■ **The task**: From the data below, set down exactly the lines between the one holding "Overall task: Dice" and the one holding "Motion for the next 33", inclusive, and no others.

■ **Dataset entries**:
■ ■ ■
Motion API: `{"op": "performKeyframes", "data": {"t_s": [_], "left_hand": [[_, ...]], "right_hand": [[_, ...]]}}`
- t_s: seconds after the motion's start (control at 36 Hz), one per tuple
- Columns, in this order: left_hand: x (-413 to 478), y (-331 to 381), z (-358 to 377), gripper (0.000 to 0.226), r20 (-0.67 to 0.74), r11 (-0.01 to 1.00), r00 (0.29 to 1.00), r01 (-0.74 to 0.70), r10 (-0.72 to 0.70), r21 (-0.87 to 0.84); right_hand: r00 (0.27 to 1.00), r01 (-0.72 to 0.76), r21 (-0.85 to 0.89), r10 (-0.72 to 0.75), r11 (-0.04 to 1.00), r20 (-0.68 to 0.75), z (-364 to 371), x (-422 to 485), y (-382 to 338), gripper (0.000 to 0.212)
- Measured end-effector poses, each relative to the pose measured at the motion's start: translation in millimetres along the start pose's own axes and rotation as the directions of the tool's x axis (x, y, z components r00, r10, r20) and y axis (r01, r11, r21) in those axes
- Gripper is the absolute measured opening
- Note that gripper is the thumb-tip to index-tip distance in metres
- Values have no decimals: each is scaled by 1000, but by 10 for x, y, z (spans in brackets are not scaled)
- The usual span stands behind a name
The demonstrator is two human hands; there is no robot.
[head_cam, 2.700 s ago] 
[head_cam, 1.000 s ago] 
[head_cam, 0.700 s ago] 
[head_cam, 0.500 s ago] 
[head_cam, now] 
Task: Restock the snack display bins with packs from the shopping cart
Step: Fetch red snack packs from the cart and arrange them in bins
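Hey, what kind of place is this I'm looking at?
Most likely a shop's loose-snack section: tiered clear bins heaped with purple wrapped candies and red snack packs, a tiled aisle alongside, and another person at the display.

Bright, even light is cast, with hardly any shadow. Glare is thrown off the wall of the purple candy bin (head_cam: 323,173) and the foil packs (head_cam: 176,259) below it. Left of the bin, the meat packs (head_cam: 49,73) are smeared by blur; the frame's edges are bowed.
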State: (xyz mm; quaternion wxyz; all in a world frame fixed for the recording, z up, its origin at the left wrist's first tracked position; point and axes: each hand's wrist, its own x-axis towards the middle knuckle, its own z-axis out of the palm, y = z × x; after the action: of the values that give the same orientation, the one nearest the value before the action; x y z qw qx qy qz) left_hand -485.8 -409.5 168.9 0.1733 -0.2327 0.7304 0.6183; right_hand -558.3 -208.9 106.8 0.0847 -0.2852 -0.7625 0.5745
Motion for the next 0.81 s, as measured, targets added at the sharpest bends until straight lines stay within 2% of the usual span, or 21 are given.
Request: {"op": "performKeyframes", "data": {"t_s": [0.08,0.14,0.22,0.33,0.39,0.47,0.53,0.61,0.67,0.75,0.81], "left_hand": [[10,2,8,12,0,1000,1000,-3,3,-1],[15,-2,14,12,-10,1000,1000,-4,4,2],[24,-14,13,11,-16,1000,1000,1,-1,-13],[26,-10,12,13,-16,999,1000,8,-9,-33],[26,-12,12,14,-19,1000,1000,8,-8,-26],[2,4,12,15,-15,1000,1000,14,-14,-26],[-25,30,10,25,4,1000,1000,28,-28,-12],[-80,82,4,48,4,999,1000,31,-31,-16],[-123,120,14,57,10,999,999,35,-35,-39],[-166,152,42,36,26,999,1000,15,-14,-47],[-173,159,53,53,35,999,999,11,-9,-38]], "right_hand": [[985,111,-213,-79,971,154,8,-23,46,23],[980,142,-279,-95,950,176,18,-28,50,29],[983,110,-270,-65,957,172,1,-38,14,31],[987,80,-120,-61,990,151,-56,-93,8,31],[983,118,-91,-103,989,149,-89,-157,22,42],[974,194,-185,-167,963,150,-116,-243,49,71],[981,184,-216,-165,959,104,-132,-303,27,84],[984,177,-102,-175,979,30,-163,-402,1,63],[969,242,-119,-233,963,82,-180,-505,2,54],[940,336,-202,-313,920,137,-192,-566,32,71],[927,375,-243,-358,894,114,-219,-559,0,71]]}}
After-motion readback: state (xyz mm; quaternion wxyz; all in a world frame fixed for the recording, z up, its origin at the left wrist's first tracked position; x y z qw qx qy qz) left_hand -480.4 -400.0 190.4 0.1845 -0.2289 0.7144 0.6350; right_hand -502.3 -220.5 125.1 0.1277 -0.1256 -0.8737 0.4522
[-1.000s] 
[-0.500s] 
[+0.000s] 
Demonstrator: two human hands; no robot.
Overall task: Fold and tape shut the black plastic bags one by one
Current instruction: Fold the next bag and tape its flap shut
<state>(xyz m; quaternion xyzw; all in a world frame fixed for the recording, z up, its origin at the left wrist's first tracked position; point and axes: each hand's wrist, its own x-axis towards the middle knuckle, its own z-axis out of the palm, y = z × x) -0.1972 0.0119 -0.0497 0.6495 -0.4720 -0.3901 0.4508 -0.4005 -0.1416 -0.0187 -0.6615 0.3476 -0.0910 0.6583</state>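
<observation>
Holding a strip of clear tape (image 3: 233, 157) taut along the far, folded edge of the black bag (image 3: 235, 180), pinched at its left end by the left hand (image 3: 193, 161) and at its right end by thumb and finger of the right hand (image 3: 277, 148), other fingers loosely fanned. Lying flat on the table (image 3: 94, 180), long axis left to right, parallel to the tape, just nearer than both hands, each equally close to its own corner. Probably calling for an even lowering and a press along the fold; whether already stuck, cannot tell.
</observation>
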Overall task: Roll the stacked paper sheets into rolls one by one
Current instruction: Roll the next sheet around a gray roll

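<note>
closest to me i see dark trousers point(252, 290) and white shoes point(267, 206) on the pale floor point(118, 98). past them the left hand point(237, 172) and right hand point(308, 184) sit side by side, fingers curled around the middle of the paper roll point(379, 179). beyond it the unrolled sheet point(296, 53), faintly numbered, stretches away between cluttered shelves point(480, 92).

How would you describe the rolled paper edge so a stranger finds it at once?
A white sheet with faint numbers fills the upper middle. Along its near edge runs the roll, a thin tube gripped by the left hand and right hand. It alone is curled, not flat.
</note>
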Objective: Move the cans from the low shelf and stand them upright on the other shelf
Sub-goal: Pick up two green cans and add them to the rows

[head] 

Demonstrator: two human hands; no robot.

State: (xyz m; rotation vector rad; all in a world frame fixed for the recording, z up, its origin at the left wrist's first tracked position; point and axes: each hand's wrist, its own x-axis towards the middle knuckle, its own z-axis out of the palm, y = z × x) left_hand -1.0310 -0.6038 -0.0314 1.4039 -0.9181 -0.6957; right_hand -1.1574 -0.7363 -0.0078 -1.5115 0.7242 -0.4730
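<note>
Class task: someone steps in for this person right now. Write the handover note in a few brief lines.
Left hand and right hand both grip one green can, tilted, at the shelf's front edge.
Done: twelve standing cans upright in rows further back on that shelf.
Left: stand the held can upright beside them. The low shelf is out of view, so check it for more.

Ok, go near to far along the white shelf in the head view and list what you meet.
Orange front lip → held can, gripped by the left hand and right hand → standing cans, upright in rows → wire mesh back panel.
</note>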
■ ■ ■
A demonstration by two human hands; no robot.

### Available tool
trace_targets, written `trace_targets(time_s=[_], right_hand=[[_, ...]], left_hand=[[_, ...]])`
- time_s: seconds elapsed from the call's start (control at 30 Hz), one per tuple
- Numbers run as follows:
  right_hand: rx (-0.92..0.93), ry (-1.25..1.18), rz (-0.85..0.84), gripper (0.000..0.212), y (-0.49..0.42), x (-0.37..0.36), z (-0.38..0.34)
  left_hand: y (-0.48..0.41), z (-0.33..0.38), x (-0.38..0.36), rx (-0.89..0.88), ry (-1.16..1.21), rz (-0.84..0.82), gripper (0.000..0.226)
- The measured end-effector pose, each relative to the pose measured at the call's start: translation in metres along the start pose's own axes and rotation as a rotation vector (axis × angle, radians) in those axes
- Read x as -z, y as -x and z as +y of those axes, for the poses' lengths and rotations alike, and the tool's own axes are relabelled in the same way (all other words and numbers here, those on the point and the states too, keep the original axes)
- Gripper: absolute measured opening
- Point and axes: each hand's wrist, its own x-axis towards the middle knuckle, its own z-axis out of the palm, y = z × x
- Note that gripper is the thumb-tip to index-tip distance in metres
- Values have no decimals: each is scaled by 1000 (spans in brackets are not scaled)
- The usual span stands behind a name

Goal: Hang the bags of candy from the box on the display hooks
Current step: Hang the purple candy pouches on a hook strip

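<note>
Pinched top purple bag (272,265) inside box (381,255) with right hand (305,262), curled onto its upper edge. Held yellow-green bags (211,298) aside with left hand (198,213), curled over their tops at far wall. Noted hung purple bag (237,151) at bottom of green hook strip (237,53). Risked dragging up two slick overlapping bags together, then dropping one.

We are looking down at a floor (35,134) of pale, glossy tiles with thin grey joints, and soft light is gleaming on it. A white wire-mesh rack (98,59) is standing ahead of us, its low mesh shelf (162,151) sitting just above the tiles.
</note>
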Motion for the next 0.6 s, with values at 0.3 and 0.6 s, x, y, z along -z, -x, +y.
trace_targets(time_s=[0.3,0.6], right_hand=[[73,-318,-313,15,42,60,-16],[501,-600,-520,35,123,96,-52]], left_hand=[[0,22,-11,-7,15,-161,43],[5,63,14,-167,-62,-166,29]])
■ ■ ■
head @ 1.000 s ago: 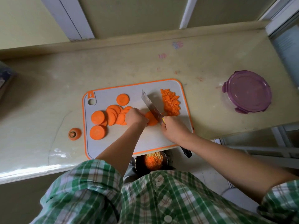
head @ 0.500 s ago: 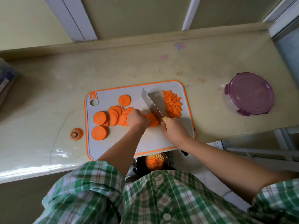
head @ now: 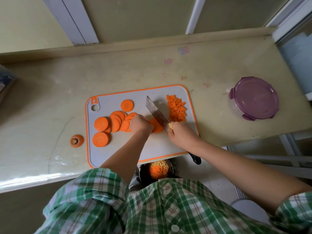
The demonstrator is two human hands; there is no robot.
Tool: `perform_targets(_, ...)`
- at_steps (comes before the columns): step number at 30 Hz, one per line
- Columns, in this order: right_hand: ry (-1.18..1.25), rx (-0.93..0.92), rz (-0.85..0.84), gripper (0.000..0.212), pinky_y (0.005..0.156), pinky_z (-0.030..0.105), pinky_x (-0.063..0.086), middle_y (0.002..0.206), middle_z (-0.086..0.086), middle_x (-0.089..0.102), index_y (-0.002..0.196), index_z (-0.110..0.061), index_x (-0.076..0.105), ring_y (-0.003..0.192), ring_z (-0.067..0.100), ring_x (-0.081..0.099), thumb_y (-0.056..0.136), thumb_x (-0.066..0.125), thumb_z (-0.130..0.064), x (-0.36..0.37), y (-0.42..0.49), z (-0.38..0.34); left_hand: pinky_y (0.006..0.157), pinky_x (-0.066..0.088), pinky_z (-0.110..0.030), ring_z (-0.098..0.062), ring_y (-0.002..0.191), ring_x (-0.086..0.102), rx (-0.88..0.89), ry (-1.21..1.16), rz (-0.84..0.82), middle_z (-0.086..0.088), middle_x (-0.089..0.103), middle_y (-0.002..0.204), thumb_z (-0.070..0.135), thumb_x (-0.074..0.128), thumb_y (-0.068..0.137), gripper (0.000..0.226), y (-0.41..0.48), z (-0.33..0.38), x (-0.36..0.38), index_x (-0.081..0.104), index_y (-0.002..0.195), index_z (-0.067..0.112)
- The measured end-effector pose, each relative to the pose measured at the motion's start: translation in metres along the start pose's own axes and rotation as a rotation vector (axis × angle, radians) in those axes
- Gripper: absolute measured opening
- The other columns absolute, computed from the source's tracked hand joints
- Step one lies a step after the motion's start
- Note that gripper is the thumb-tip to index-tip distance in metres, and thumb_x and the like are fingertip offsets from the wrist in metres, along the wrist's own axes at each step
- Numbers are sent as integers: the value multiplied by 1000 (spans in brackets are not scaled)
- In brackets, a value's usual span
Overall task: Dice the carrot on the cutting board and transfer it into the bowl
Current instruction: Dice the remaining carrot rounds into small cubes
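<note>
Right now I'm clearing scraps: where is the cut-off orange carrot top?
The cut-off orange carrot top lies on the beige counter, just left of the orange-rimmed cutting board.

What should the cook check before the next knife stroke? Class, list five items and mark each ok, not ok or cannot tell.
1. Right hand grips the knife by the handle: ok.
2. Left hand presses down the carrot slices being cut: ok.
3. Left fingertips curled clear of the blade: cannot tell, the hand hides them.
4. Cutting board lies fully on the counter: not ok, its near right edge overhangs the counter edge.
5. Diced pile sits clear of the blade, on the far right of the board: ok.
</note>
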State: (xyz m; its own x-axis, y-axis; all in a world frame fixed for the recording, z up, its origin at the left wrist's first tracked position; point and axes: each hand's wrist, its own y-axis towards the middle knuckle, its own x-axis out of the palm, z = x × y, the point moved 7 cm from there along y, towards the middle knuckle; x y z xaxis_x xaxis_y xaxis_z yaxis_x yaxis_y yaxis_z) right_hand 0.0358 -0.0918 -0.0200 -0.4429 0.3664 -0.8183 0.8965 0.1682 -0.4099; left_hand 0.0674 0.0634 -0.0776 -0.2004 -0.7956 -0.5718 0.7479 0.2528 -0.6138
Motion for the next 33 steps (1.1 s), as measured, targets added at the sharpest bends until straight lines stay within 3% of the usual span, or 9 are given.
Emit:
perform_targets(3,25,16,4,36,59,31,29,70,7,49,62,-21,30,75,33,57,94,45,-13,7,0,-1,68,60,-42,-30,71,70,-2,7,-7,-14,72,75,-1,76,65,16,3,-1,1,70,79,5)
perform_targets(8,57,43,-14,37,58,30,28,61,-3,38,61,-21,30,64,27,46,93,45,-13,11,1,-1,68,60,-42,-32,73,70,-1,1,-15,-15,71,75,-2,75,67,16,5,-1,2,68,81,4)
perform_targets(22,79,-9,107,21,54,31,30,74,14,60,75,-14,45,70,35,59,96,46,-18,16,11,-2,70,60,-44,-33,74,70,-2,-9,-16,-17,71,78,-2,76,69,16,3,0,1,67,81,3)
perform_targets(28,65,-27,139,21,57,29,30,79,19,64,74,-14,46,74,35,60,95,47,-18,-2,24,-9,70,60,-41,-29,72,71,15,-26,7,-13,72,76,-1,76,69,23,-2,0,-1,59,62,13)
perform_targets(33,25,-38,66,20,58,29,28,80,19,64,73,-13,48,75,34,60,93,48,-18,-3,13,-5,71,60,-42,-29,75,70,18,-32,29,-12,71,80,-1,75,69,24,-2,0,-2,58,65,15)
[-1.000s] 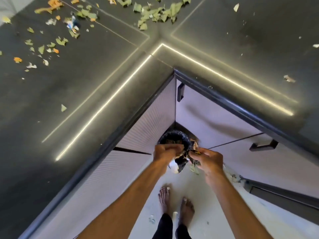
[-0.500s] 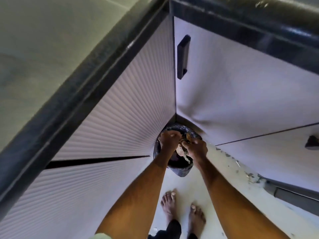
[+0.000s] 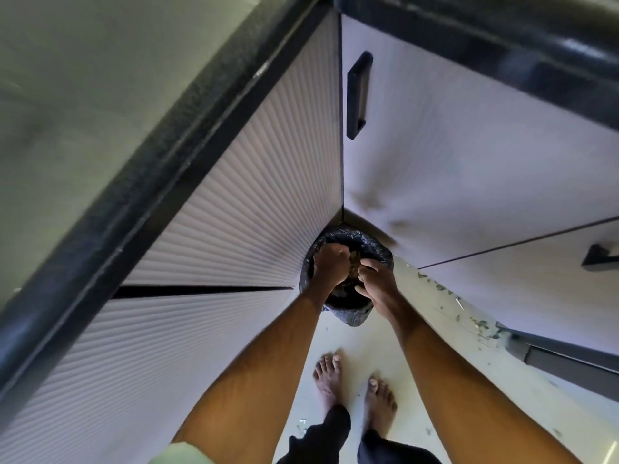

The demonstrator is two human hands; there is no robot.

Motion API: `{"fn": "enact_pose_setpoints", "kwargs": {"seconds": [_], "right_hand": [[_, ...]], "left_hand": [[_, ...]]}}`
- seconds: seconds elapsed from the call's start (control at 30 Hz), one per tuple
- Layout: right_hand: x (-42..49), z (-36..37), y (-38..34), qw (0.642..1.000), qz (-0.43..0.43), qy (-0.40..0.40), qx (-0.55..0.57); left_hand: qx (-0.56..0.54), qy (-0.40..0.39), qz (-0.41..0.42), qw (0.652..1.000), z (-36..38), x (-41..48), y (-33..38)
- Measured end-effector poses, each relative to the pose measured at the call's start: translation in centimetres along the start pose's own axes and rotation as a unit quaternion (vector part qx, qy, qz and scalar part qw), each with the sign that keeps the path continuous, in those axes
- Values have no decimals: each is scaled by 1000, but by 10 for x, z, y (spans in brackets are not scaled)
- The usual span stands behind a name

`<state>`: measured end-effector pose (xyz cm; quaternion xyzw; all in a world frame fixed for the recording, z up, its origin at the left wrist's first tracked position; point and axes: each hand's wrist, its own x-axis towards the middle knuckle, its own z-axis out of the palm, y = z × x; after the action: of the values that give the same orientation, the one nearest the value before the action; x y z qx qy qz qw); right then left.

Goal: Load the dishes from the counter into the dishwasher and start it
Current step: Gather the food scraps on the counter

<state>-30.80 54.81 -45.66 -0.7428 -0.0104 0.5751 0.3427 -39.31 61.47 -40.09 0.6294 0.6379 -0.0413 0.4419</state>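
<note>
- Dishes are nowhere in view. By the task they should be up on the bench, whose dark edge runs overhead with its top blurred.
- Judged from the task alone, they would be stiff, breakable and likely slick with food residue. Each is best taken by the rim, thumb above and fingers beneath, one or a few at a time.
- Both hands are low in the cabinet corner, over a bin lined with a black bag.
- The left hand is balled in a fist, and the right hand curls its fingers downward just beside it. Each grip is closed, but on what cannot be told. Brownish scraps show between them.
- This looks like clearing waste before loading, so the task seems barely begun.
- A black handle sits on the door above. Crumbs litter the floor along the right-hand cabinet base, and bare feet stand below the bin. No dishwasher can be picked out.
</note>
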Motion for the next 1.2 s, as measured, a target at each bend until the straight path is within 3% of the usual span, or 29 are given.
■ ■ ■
■ **Solution to the problem**:
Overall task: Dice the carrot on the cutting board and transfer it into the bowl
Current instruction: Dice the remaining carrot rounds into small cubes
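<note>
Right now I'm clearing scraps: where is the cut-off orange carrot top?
The cut-off orange carrot top lies on the beige counter, just left of the orange-rimmed cutting board.

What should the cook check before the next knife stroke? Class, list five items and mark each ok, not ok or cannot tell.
1. Right hand grips the knife by the handle: ok.
2. Left hand presses down the carrot slices being cut: ok.
3. Left fingertips curled clear of the blade: cannot tell, the hand hides them.
4. Cutting board lies fully on the counter: not ok, its near right edge overhangs the counter edge.
5. Diced pile sits clear of the blade, on the far right of the board: ok.
</note>
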State: (xyz m; its own x-axis, y-axis; all in a world frame fixed for the recording, z up, its origin at the left wrist's first tracked position; point and axes: each hand's wrist, its own y-axis towards the middle knuckle, its own x-axis out of the palm, z = x × y, the point moved 7 cm from there along y, towards the middle knuckle; x y z xaxis_x xaxis_y xaxis_z yaxis_x yaxis_y yaxis_z) right_hand 0.0358 -0.0918 -0.0200 -0.4429 0.3664 -0.8183 0.8965 0.1682 -0.4099; left_hand 0.0674 0.0634 -0.0776 -0.2004 -0.7956 -0.5718 0.7479 0.2528 -0.6138
Motion for the next 33 steps (1.1 s), as measured, targets added at the sharpest bends until straight lines stay within 3% of the usual span, or 9 are given.

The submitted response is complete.